Joanie gave us a ride to the airport early Saturday and dropped us off at the East Terminal, for our Southwest Airlines flight. It has been a long time since I last flew Southwest. Southwest has an unusual open seating policy that favors people who check in early. The first ones to check in are the first ones that are allowed to board. Needless to say Anne and I were two of the last three people that boarded the aircraft. Now I remember why I haven’t flown Southwest for a while. When I booked the flights, the plan was to bring our camping equipment with us. On Southwest checked bags still fly for free, but since we went ahead and booked cabins for the week, we didn’t bother to bring any camping equipment.
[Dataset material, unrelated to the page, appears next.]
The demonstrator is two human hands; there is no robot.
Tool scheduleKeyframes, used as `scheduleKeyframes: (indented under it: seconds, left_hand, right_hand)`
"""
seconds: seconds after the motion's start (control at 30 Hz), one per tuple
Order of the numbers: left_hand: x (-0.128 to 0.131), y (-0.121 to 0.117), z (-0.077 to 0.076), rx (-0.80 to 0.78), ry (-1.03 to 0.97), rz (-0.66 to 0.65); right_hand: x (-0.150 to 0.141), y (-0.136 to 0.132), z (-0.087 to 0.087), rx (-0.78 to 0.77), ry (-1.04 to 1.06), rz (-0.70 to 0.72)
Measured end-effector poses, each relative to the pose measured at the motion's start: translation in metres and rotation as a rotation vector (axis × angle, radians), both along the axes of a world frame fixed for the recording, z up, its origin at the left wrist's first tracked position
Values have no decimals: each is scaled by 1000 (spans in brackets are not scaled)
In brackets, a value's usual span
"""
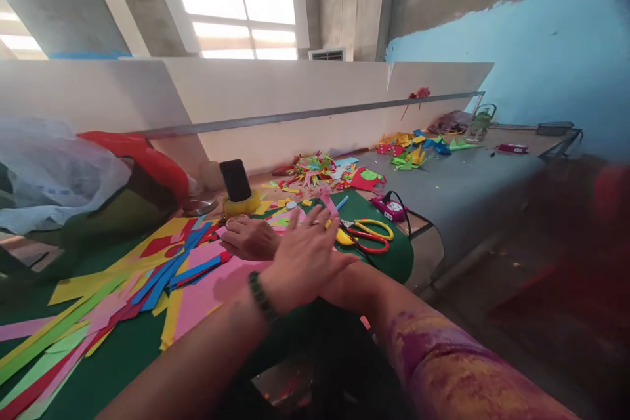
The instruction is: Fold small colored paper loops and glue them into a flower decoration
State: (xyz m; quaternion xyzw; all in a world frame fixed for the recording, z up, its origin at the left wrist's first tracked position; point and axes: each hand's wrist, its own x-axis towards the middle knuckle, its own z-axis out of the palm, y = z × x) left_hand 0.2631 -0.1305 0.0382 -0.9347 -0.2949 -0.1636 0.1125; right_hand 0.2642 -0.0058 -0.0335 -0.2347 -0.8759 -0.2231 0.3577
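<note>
My arms cross over the table. My left hand (310, 252), a dark beaded bracelet at its wrist, lies across my right wrist with its fingers spread and nothing in it. Beyond it to the left is my right hand (250, 238), low over the papers with its fingers curled; what they hold, if anything, is hidden. Beside my left hand lie scissors (377, 231) with yellow and red handles. Pink paper (204, 295) spreads under and in front of the hands. Blue paper strips (170, 267) and a green strip (79, 315) lie to the left.
A phone (236, 180) leans upright on a yellow tape roll (242, 203). Beyond the green cloth (401, 259) are a magenta device (388, 208) with a black cable and a paper scrap pile (312, 167). Folded paper shapes (408, 147) sit farther right; a plastic bag (54, 170) is left.
</note>
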Motion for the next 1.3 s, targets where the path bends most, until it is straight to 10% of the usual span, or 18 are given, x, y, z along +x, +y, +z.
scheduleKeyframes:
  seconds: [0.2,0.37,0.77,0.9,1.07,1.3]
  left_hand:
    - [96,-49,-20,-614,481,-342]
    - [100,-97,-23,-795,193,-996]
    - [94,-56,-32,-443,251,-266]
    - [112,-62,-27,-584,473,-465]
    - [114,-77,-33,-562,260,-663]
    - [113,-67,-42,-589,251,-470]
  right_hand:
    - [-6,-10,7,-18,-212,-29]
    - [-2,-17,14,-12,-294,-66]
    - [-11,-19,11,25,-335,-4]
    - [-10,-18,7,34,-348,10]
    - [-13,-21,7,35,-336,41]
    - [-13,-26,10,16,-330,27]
We connected through Phoenix. When we were getting off the first airplane, all the passengers were asked to close their window shades and open up their overhead air vents, to keep the aircraft cooler. The expected high was 109 ° F. I wonder if that qualified as a 3% Hot Day. That’s a day that is hotter than 97% of all the days at all the airports in the world. That is a question that will have to wait until my return to work to answer. We had a three hour layover that stretched into four, but at least the airport had free wifi, which is a rarity among our nation’s airports.
When we landed in Salt Lake City it was in the high nineties, but it was a dry heat, at least that’s what we kept telling ourselves. I talked Anne into letting me rent an SUV. I figure with its higher center of gravity, it would make it a little easier for the buffalo to tip over the vehicle. We quickly drove from the airport to downtown Salt Lake City, but once we arrived downtown we couldn’t find the hotel. We ended up circling around the downtown, occasionally attracting the attention of the Salt Lake City PD, but they eventually got too dizzy or bored and turned away. We finally found the hotel, but at least by driving around town we got the lay of the land.
After checking-in and crashing for a bit we headed out on foot for the Salt Lake City Temple of the Latter Day Saints. It was still hot, but it was a dry heat remember. In truth we would have never ventured out in temperatures like this in Saint Louis. On the way to temple we stopped off at the Beehive Pub for a snack and a beer. We sat at the bar which had a unique feature, a strip of block ice inlaid into the bar. You just set your glass on it to keep your beer cold.
We walked through the temple’s grounds, taking pictures and eventually we were approached by two nice young women with nametags on. One of them was from the Ukraine, the other from Japan, they were both missionaries. We made small-talk and then when they hit us we their pitch we neatly sidestepped it and then beat feet off the temple’s grounds. On the way out of there we bumped into a family, mom, dad and a daughter. The daughter was wearing a Michigan State t-shirt. Anne mentioned that she had gone to MSU. The Dad said that he was the Dean of Computer Science at MSU. I told him I had graduated in Computer Science in 1977. He mentioned two professors, Forsyth and Jain that I remembered and who were still teaching there. It is a small world. We ended up at Squatter’s Pub Brewery for dinner and then back to the hotel for the night.
Salt Lake City = Beer Joints.
Interesting choice to get the true flavor of a place.
And I started a packing list. Anything special we should think about bringing?
[Not camping gear.]
Jay, We bought peanut butter, jam, bread, salami, grapes, apples and carrots yesterday. Some of it should survive. Since you are not going through security, please bring a picnic knife. Sunscreen, hat, insect repellent are already on your list I’m sure. Regarding groceries, I’ll get back to you Wednesday evening, when we’ve seen what West Yellowstone has to offer. My guess is that it would be cheaper for you to buy it in Seattle or Boise than in W. Y. and we could pay you out half.